何をするのか具体的にイメージできていますか?(写真 : totallyPic / PIXTA)
「PDCAを回す」。よく聞く言葉ですが、「結局、何をやるのか?」を具体的にイメージできているでしょうか? 『仕事が速い人は「見えないところ」で何をしているのか?』の著者である木部智之氏は、この言葉に大きな落とし穴があると言います。なぜでしょうか?

PDCAは些細な仕事にこそ使える

「PDCA」は、ビジネスパーソンであれば、聞いたことがない人はいないのでは?というくらい有名なフレームワークです。計画を立て(Plan)、それを実行し(Do)、結果を検証し(Check)、修正して再び実行する(Action)。このサイクルを繰り返すことで、日々の業務を改善したり、プロジェクトで成果を上げたり、あるいは経営の軌道修正を行ったりすることができます。PDCAの考え方で仕事を進めない人は、何度も同じ失敗を繰り返したり、今できていること以上のことができなかったりと、成長することができません。

といっても、何も大げさなことをする必要はありません。たとえば紙1枚の企画書を作成するときにも、資料をコピーしてホチキス留めをするときにも、PDCAを実践すべきだと私は考えています。むしろ、こうした細かいレベルでのPDCAができる人ほど、成長の速度が上がります。そういう人は、絶対に同じ失敗を2回繰り返さないからです。

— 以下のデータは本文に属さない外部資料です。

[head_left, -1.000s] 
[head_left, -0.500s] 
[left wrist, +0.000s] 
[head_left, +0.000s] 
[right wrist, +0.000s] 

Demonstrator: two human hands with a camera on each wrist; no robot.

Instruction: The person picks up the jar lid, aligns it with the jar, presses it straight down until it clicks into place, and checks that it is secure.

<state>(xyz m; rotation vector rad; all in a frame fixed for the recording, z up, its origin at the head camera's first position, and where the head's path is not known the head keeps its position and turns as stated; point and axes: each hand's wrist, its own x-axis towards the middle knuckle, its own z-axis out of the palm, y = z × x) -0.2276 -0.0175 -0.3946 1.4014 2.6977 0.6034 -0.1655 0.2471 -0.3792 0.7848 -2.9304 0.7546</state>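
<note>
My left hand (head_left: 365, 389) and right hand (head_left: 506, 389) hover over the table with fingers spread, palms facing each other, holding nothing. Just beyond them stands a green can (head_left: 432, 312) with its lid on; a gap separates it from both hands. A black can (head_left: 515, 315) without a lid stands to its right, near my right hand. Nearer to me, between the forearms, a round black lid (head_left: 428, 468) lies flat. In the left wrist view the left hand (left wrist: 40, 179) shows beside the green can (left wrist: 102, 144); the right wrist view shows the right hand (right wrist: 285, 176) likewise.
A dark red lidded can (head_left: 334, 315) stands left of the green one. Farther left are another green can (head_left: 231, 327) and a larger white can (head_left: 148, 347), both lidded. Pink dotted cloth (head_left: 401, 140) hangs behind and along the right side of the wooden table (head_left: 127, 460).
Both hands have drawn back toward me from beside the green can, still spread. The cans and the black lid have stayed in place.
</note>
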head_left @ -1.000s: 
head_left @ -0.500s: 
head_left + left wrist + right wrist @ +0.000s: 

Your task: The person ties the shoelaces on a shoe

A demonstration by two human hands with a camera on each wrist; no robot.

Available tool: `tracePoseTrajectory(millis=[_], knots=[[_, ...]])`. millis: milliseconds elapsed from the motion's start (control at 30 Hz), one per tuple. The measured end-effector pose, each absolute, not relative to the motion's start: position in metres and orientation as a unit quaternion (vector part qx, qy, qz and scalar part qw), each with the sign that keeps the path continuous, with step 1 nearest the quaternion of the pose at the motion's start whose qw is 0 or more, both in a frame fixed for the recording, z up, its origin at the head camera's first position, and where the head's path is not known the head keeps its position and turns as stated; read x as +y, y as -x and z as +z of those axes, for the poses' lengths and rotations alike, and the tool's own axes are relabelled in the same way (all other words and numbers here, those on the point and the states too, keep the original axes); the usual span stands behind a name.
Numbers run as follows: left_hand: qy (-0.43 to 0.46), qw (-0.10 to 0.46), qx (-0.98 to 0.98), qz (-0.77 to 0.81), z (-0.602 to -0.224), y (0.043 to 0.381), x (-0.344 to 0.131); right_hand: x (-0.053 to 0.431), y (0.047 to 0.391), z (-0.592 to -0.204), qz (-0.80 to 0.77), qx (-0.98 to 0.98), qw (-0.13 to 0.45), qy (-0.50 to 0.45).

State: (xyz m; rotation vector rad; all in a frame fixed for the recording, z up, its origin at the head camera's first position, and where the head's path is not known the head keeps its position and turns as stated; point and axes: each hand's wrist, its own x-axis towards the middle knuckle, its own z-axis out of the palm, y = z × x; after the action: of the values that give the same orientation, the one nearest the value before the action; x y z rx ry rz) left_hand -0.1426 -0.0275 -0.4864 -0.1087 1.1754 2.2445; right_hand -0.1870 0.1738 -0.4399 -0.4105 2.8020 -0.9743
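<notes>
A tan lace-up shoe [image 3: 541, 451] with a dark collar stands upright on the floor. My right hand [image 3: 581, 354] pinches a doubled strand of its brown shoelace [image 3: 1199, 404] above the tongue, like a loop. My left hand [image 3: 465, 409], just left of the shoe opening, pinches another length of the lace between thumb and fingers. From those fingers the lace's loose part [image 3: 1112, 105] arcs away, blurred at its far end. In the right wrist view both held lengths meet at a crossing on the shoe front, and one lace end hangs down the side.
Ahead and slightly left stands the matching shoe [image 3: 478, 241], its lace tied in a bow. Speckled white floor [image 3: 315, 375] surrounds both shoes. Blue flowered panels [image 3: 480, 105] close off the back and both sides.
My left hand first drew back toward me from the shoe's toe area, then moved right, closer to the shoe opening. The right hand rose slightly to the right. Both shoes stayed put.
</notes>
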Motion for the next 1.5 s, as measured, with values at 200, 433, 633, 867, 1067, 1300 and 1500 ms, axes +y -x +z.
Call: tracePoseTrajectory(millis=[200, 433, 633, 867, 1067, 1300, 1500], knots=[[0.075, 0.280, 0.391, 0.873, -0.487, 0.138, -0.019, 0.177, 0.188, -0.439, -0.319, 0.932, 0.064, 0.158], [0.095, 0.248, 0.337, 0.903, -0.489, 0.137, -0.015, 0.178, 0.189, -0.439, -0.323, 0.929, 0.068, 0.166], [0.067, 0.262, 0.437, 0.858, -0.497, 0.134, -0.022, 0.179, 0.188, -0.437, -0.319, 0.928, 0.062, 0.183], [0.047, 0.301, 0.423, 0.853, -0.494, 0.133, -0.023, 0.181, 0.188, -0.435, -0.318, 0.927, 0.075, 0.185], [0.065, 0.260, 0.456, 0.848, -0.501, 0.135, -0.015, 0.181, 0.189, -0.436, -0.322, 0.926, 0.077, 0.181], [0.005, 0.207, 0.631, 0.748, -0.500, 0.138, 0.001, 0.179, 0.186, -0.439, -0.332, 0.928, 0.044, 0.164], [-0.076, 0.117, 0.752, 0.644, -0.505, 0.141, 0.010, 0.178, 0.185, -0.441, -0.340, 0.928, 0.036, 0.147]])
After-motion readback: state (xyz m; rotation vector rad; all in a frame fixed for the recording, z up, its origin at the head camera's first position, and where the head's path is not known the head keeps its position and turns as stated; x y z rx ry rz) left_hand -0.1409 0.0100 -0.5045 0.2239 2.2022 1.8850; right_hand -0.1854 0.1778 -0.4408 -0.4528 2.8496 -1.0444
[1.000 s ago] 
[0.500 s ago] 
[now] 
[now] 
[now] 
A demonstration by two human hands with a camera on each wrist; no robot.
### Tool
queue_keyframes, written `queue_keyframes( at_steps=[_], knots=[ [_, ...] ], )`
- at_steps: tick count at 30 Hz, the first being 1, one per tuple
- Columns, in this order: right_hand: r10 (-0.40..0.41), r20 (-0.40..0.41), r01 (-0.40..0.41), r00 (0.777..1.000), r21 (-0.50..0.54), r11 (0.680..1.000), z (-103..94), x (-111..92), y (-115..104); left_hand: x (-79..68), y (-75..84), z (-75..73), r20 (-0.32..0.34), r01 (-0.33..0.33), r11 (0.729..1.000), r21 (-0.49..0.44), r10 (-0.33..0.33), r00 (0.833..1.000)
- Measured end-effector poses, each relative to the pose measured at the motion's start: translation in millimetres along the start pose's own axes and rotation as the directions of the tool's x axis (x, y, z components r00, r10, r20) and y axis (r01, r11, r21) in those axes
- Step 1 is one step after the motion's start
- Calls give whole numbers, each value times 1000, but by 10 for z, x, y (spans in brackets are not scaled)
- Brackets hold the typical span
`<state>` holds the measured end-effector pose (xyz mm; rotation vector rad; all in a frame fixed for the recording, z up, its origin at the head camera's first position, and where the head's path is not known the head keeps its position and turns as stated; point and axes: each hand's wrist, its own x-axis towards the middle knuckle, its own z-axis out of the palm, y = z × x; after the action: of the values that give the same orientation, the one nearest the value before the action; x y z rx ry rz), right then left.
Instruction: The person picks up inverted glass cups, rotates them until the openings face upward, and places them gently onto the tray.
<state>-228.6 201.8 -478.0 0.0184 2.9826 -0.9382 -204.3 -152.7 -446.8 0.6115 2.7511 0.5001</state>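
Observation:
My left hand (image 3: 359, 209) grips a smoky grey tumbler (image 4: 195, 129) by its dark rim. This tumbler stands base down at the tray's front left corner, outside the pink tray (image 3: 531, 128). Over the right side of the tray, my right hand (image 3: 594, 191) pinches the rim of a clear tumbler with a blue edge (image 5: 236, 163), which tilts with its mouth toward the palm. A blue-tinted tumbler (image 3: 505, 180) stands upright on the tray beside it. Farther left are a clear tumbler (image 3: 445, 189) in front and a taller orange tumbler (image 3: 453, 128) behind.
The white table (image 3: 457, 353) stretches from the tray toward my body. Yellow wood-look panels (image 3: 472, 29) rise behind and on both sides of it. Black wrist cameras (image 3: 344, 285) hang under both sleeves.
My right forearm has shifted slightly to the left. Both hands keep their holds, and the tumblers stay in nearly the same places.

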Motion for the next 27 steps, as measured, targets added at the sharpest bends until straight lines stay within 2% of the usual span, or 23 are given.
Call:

一方、「失敗をしない、繰り返さない」という場面だけでなく、成功したときもPDCAを回すと、よりいっそう成長できます。1時間でやろうと思った仕事が、1時間でできたときは、作戦どおりだが、次にもっと速くやるためにはどうすればいいか? 30分でできたとしても、もっと速くできるアプローチはないか?――こんなふうに、結果がよかったとしても、振り返ることが大切なのです。

しかし、実際に仕事をしているなかで、このPDCAを実際に「使えている」人はほとんどいないと感じています。具体的に言うと「計画倒れが9割」です。私自身、若手の頃はなかなかPDCAをうまく回せず、1度した失敗を次に生かせないという悔しい思いをしました。